REQUIRED WORK — Copy each line below that has "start".

DATASET CONTENT —
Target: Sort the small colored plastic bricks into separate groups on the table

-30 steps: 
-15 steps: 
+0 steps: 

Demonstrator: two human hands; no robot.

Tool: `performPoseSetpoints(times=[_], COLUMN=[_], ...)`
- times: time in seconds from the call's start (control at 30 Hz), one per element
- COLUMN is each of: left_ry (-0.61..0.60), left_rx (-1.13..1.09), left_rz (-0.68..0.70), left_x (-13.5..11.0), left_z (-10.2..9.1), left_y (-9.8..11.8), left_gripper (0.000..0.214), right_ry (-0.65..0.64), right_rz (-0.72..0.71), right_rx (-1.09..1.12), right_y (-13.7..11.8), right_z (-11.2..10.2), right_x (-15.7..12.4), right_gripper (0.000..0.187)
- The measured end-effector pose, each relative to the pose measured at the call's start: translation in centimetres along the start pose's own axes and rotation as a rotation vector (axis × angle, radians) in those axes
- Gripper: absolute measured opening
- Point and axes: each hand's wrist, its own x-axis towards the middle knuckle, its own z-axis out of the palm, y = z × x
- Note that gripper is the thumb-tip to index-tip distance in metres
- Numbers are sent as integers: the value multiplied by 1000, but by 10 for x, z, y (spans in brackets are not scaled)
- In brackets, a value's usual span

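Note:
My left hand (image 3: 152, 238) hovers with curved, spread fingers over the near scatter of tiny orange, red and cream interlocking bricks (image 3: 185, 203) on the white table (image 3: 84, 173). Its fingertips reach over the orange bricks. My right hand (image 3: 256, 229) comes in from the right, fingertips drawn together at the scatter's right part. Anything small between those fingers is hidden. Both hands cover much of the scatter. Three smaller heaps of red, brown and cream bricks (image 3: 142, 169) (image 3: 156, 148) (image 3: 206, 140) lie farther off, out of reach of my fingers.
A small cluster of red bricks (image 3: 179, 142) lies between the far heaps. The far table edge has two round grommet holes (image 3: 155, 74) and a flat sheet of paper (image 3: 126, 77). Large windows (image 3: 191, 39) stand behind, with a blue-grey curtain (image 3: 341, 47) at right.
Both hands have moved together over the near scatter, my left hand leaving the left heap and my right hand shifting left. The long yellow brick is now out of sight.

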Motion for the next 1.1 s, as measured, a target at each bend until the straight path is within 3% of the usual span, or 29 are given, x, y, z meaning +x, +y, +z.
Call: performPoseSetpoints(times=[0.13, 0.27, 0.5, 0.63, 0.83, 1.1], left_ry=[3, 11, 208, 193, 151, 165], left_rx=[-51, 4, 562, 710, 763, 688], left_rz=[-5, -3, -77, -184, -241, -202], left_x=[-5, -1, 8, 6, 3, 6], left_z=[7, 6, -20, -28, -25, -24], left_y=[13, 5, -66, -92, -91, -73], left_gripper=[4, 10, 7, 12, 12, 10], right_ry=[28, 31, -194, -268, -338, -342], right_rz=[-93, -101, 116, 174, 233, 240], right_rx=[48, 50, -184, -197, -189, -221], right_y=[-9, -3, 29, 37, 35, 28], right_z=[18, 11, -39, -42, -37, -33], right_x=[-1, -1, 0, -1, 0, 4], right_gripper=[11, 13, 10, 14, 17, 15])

SOLUTION TO THIS TASK —
- times: time in seconds from the call's start (control at 30 Hz), one per element
- The measured end-effector pose, each relative to the pose measured at the call's start: translation in centimetres along the start pose's own axes and rotation as a rotation vector (axis × angle, radians) in those axes

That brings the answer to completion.